→ What the task asks: Exactly as they stand, the data below are to be printed again.

→ Stored data:
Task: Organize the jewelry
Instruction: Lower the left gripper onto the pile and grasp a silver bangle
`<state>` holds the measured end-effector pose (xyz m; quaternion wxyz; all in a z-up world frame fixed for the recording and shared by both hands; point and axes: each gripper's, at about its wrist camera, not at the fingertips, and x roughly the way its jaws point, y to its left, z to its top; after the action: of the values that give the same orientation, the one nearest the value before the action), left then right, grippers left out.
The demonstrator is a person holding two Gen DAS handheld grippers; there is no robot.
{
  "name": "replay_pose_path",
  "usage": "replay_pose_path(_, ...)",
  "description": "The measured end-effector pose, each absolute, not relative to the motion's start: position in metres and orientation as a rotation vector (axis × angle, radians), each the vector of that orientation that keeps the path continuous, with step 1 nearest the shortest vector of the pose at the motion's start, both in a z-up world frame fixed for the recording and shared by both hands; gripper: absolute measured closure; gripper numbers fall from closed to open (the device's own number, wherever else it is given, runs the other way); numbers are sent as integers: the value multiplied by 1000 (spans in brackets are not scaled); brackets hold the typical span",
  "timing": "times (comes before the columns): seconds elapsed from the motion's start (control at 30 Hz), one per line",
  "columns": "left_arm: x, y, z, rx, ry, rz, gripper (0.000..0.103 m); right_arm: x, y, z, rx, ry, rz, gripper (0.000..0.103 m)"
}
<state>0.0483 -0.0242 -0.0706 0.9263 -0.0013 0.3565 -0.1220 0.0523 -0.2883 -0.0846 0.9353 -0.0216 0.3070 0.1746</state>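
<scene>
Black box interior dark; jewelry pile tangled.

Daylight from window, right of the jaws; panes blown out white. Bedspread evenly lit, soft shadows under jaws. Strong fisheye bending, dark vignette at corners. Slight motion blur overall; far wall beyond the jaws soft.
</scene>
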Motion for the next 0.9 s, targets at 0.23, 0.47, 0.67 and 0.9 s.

→ Answer to this problem:
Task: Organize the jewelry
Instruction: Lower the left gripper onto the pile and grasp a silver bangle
`<state>` holds the measured end-effector pose (xyz m; quaternion wxyz; all in a z-up world frame fixed for the recording and shared by both hands; point and axes: each gripper's, at about its wrist camera, not at the fingertips, and x roughly the way its jaws point, y to its left, z to its top; after the action: of the values that give the same orientation, the one nearest the value before the action), left then right, grippers left out.
The demonstrator is a person holding two Gen DAS handheld grippers; there is no robot.
{
  "name": "replay_pose_path",
  "usage": "replay_pose_path(_, ...)",
  "description": "The measured end-effector pose, each absolute, not relative to the motion's start: position in metres and orientation as a rotation vector (axis × angle, radians), each the vector of that orientation that keeps the path continuous, with step 1 nearest the shortest vector of the pose at the motion's start, both in a z-up world frame fixed for the recording and shared by both hands; gripper: absolute measured closure; gripper numbers fall from closed to open (the device's own number, wherever else it is given, runs the other way); numbers are sent as integers: the value multiplied by 1000 (spans in brackets are not scaled); brackets hold the typical span",
  "timing": "times (comes before the columns): seconds elapsed from the motion's start (control at 30 Hz), one per line",
  "columns": "left_arm: x, y, z, rx, ry, rz, gripper (0.000..0.103 m); right_arm: x, y, z, rx, ry, rz, gripper (0.000..0.103 m)"
}
<state>0.0483 -0.0242 -0.0706 0.9263 -0.0013 0.3565 -0.1220 0.0523 -0.2883 -0.0846 0.9353 -0.0216 0.3070 0.1746</state>
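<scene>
Black box interior dark; jewelry pile tangled.

Daylight from window, right of the jaws; panes blown out white. Bedspread evenly lit, soft shadows under jaws. Strong fisheye bending, dark vignette at corners. Slight motion blur overall; far wall beyond the jaws soft.
</scene>
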Motion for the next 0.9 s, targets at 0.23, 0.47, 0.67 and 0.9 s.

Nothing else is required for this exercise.